マリエールはトマスや村の長老を伴い、川沿いへと足を運んでいた。

「これが……かつて王都まで荷を流していた川です」
長老が杖で指し示す。
冷たい流れは白い飛沫を上げ、浅瀬の岩が乱立していた。
ところどころに渦を巻き、舟を通すにはあまりに危険に見える。

「確かに、このままでは荷船は沈みますね」
マリエールは頷いた。
「でも、川は街道よりもはるかに多くの荷を運べます。
――ここを生かさなければ、商業帝国など夢のまま」

◇ ◇ ◇

村へ戻ると、彼女は帳面を広げた。
「課題:川路の開拓」
ペン先で箇条書きを並べる。

・浅瀬の岩の撤去
・流れを緩める“導流堤”の設置
・小舟の建造と漕ぎ手の確保
・川辺に積み荷を集める小さな倉庫

「導流……てい?」ノラが首をかしげる。

「ええ、流れを仕切る小さな石垣です。
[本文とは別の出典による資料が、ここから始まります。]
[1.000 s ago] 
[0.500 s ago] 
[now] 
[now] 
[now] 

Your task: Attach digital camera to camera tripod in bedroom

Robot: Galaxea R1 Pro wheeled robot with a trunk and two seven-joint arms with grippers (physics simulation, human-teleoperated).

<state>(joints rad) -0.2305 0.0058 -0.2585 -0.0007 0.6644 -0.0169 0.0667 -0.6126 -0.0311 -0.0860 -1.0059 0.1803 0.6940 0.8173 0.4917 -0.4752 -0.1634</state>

川を分けて穏やかな道筋を作る。
これなら大きな改修をせずとも、舟は通れるようになります」

トマスが腕を組む。
「だが、石垣を築くには労働力と石が……」

「街道を直した今だからこそ、皆も“できる”と信じているはずです」
マリエールの声は確信に満ちていた。

◇ ◇ ◇

数日後。
川辺に村人たちが集まり、石を運び始めた。
冷たい水に足を浸しながら、男たちが岩を動かし、女たちは縄を使って小石を運ぶ。
子どもたちまでもが「小舟で運ぶんだ!」と丸木を転がしていた。

「嬢様、これを!」
ノラが濡れた裾を気にしつつ、赤い手で石を差し出す。

「ありがとう、ノラ。無理はしないで」
マリエールはそれを受け取り、石垣の隙間に丁寧に積んでいく。

やがて、流れの一部が緩やかになり、小舟が浮かべられた。
舟は最初ふらついたが、導かれるように穏やかな流れに乗り、ゆっくりと川を下った。

「……通った!」
歓声が上がる。
村人たちの顔が歓喜に染まり、マリエールの胸にも熱が広がる。

◇ ◇ ◇

夜。館で帳面を開く。

――「川路開拓:第一段階成功」
――「物流拠点:川辺倉庫建設予定」
――「課題:船大工、王都までの距離に応じた輸送網」

マリエールは深く息を吐いた。
「街道と川。二つの流れが交われば、辺境は必ず蘇る」

窓の外には川面を照らす月。
その光は、まるで未来への水脈を示すかのように揺れていた。